There were other books in my early life, going back to Little Goldens, with their sparkly gilt bindings and quickly dog-eared cardboard covers.
And there were really old ones, like my father's childhood favorites — early editions of "Tarzan of the Apes" — with cheap paper that yellowed fast but whose red or green cloth bindings held up well.
I know, because I have them all, and they are still readable if you don't turn the pages too fast.
But there is one book that stands out on my shelves. One that I return to sometimes, a nostalgic symbol because it arrived in my life when I was on the verge of becoming who I wanted to be — and because of who it came from.
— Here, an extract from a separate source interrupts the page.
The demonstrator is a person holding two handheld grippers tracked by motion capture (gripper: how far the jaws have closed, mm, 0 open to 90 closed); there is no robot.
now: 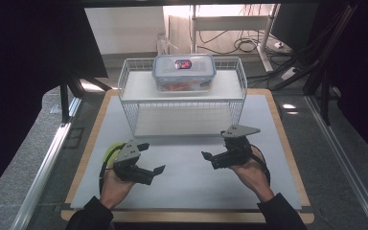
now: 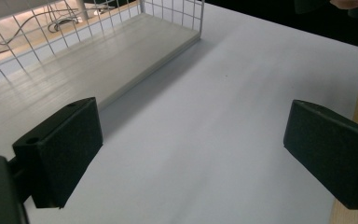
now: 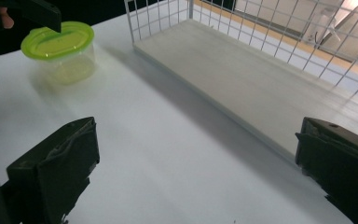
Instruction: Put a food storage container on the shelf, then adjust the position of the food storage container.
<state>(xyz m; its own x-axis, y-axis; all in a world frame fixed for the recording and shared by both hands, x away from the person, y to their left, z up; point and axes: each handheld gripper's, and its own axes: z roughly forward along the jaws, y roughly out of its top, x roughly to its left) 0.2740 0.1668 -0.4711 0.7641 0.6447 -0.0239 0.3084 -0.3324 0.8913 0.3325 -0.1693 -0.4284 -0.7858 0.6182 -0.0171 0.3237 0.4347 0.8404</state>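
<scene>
The table (image 1: 191, 167) carried a white surface with a wooden edge running around it. At its far side stood a white wire rack (image 1: 182, 96) with two shelves, an upper board and a lower board resting near table level. The lower shelf (image 3: 242, 79) lay bare in both gripper views.

On the upper shelf sat a clear rectangular lidded box (image 1: 184, 72) with blue-grey clip latches and a small label on the lid. Orange-red contents showed through its front wall; what they were could not be determined.

At the near left of the table, just beside the left hand, stood a small clear tub (image 3: 65, 56) closed with a lime-green lid (image 3: 58, 41). The tub wall appeared pale and translucent; whether it held anything could not be determined.

The left gripper (image 1: 148, 162) was held low over the near left of the table, jaws spread wide apart, with nothing between them. The right gripper (image 1: 215, 146) was held over the near right, jaws likewise spread wide, gripping nothing. The two grippers were well apart, both short of the rack
</scene>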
My mother gave it to me for Christmas when I was 15. It proves, to this day, how well she understood her daughter.
It was my mother's favorite book — not "Little Women" or any of the other girl-y ones that my adult self would have predicted and my teen-self would have ignored. It wasn't even "Treasure Island" or "Two Years Before the Mast."
It was "The Royal Road to Romance," Richard Halliburton's first travel memoir, published in 1925 and so wildly popular that it linked Halliburton's name permanently to international adventuring.
The image projected by the book played with the facts a bit: Halliburton was actually a rich kid who'd already been to Europe. But "Road" made him sound like a wide-eyed, "golly gee," penny-pinching first-timer.